Gerald and Joanne’s situation is hardly unusual in this age of life-prolonging medication. Gerald really needs to be in a care center, but nursing home costs are prohibitive for families who failed to purchase long-term care insurance when they were young and healthy. Medicare pays for only 90 days of nursing home care. Medicaid eligibility occurs only after a couple has exhausted their own resources—leaving the healthy spouse with only the house, Social Security, and possibly pension income.

It looks like Joanne’s only options are: a) to continue care giving at home until she exhausts herself and possibly dies first, b) to impoverish herself by paying for Gerald’s residence in a care center until their savings are exhausted, or c) to divorce him and let him go on Medicaid.

These are scary old-age prospects for couples. Since dementia runs on my side of the family and not George’s, I have told George and the kids (quite nobly, I think) that it’s all right for him to divorce me when I need nursing home care. “No problem,” our daughter Lolly said. “You won’t know it anyway.”

More Everything Give Me

A popular Mormon hymn, More Holiness Give Me, begins each of 30 phrases with the word, “more.” Granted, most of the requests are for spiritual gifts such as more faith, patience, gratitude, and purity. Each desire correlates with Joseph Smith’s definition of the word “mormon” as meaning “more good.”*

The Doctrine of More is very much part of current LDS teaching: More life—an eternity. More family—for all eternity. More sex—eternal procreation. More work—creating worlds. More power—becoming as God.

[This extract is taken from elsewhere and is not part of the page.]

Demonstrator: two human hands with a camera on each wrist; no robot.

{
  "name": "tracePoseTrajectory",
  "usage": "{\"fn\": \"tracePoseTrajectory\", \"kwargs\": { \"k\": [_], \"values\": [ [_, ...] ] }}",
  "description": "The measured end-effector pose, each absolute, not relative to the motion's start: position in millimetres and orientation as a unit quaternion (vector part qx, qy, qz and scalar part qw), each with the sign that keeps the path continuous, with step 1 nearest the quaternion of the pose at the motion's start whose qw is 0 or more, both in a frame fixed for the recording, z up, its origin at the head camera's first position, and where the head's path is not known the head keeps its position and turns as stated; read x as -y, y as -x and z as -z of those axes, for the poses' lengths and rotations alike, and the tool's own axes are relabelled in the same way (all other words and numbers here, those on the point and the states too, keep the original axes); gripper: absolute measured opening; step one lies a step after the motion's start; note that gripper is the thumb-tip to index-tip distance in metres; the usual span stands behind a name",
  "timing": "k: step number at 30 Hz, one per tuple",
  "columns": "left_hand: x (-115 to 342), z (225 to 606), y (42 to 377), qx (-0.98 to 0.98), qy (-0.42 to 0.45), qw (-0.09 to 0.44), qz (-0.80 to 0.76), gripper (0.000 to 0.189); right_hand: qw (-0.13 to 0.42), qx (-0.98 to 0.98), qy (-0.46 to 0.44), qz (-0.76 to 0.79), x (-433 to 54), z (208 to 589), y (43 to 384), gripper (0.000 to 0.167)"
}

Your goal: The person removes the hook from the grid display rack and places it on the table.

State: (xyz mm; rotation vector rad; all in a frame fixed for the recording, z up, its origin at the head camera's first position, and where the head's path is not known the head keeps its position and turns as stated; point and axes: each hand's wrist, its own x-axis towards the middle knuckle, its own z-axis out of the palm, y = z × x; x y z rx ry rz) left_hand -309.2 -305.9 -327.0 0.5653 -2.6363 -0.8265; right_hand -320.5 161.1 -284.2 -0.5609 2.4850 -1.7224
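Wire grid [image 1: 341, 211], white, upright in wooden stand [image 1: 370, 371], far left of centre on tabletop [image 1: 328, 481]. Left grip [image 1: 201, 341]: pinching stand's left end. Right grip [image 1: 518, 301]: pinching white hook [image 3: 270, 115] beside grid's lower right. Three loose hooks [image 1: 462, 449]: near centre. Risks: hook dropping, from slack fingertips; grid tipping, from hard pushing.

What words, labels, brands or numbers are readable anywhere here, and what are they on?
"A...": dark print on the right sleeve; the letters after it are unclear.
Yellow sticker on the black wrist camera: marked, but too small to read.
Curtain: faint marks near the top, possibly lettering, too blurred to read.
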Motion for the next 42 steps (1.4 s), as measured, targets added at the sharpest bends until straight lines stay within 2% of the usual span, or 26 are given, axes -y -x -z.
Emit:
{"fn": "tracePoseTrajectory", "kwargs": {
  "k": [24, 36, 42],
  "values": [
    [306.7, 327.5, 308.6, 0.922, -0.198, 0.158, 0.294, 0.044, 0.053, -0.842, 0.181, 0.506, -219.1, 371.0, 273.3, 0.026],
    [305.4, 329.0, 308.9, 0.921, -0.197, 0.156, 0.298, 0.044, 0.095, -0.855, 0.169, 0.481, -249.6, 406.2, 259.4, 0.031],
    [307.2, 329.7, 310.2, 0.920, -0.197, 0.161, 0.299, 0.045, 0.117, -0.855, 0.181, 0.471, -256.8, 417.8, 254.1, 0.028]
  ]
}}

These “mores,” directed towards the next life, give Mormons greater purpose in this life. None of these is a bad thing to want more of. In fact, all of these Desires-for-More correspond to human nature. Of course, contemporary American Mormons, like their gentile counterparts, extend “more” to coveting more material goodies in this life. That too is human nature.

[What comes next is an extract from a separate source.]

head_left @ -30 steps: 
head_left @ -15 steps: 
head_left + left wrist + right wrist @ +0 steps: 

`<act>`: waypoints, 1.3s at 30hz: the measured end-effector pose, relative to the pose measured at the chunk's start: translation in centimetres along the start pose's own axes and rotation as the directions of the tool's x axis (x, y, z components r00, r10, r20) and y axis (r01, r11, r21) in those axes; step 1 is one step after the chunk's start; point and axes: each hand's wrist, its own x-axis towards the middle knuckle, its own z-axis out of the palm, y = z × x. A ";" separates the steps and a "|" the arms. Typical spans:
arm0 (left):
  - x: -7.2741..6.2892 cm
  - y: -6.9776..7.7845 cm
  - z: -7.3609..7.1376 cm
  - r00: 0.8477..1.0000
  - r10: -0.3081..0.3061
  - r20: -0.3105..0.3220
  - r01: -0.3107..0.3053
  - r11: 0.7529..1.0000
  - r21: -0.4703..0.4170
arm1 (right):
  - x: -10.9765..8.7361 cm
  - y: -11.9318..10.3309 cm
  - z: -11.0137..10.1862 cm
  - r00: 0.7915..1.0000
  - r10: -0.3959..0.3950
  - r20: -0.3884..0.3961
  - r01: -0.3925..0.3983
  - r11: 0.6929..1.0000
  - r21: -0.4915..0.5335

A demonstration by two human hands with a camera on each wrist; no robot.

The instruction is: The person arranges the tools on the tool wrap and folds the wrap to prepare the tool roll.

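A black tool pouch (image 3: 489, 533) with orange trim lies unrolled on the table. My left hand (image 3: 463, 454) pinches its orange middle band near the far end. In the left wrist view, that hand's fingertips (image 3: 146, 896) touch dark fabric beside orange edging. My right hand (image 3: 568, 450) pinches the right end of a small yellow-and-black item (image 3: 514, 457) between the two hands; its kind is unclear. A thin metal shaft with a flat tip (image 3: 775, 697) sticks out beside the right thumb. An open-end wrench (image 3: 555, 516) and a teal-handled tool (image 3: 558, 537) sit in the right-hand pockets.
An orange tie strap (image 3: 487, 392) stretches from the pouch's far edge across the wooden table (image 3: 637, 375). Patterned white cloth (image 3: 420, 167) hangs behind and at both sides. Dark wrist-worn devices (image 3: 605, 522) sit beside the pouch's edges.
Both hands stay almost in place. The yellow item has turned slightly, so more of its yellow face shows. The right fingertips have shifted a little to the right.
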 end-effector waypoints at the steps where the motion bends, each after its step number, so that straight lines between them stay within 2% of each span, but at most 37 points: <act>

With a philosophy nearly opposite that of 21st century American values, it seems odd that Buddhist practice is growing in the US. Buddhism emphasizes “less”—less attachment to material goods, less attachment to past and future, less attachment to body, to ego. The Buddhist philosophy of acceptance may be more realistic than the Mormon tradition of striving for perfection. It is certainly more peaceful. Still, I suspect it has less appeal to our human nature which is bent on acquiring and keeping.

Which belief system will flourish in a century that, so far, promises constant turmoil? Maybe neither.

*(See Teachings of the Prophet Joseph Smith, p. 300 for this unusual etymology).

Guardians of the Hearth

My visiting teacher, Sis. Beyonda Shadda, asked if she could share the message this month. “I know you don’t like to hear the lesson,” she began.

“I don’t mind discussing the message. I just find it boring to hear it read aloud,” I assured her.

“The lesson this month is on ‘Guardians of the Hearth’ which is such a lovely thought,” Sister Beyonda said. “I just want to read you what Pres. Hinckley said at a Women’s Conference.” She unfolded her copy and read:

You are the guardians of the hearth. You are the bearers of the children. You are they who nurture them and establish within them the habits of their lives. No other work reaches so close to divinity as does the nurturing of the sons and daughters of God.

I was polite. I didn’t ask her why Pres. Hinckley thought it important to tell Mormon women that they are the ones who bear and primarily care for their children— or that nurturing children is important. Don’t women already know that? Probably he was just repeating the Mormon myth that we are the only good people—the only people who love and value our children—and that we must preach this message to “the world.”

I assured Sister Beyonda that raising my five children was the greatest joy and achievement of my life. She frowned in disbelief. How could I be a loving mother without hearing weekly sermons and Relief Society lessons telling me motherhood is a sacred obligation?